● What the exercise asks:
Print exactly what appears from the line containing "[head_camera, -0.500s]" through the final line of the data below, pictures excluded.

***** Given material

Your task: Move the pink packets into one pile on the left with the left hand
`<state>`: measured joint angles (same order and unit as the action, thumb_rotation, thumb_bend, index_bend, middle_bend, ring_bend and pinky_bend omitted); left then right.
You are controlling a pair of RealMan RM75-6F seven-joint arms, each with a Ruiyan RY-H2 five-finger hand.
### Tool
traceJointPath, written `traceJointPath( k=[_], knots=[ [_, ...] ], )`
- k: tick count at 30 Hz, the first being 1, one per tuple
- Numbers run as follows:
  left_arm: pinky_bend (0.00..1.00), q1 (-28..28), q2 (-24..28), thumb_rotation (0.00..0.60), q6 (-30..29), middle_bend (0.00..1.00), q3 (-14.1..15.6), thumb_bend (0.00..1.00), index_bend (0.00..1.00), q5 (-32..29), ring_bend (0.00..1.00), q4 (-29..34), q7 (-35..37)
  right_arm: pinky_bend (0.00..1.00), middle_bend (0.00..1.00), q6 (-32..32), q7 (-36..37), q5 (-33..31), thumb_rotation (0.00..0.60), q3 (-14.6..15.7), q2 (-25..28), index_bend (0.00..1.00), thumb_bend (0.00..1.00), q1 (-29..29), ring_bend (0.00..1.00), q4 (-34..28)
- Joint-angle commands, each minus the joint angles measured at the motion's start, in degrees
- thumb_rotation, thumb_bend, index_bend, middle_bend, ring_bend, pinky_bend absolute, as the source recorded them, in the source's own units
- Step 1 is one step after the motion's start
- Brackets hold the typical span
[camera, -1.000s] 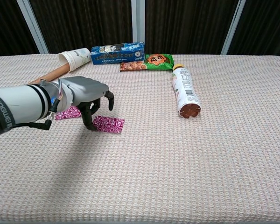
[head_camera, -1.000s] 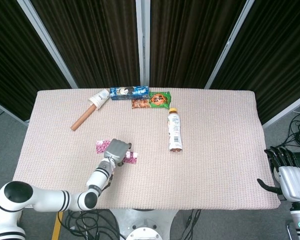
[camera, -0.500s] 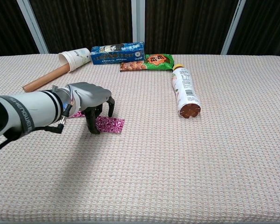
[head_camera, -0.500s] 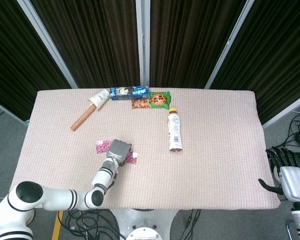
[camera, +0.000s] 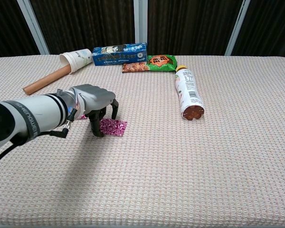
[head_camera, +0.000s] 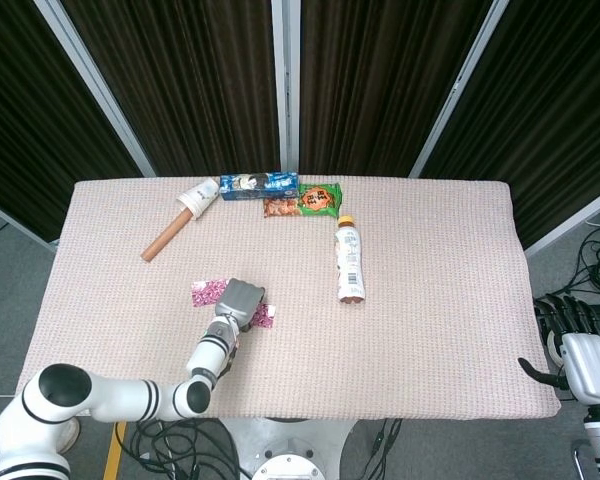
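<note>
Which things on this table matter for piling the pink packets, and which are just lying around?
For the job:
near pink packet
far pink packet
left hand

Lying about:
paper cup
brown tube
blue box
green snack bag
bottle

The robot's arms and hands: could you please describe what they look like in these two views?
The left arm is white with black bands at its joints and a thin black cable near the wrist, ending in a grey metallic left hand with dark fingertips. The right hand has a pale grey back and black fingers.
</note>
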<state>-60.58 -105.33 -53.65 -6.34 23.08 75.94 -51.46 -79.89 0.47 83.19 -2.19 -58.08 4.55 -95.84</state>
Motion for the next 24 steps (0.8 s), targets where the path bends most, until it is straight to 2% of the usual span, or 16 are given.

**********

● Written response:
[head_camera, -0.500s] 
[camera, +0.000s] 
[head_camera, +0.000s] 
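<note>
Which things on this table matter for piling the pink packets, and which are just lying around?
For the job:
near pink packet
far pink packet
left hand

Lying about:
paper cup
brown tube
blue box
green snack bag
bottle

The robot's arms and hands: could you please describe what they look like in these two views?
The left arm is white with black bands at its joints and a thin black cable near the wrist, ending in a grey metallic left hand with dark fingertips. The right hand has a pale grey back and black fingers.
</note>
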<state>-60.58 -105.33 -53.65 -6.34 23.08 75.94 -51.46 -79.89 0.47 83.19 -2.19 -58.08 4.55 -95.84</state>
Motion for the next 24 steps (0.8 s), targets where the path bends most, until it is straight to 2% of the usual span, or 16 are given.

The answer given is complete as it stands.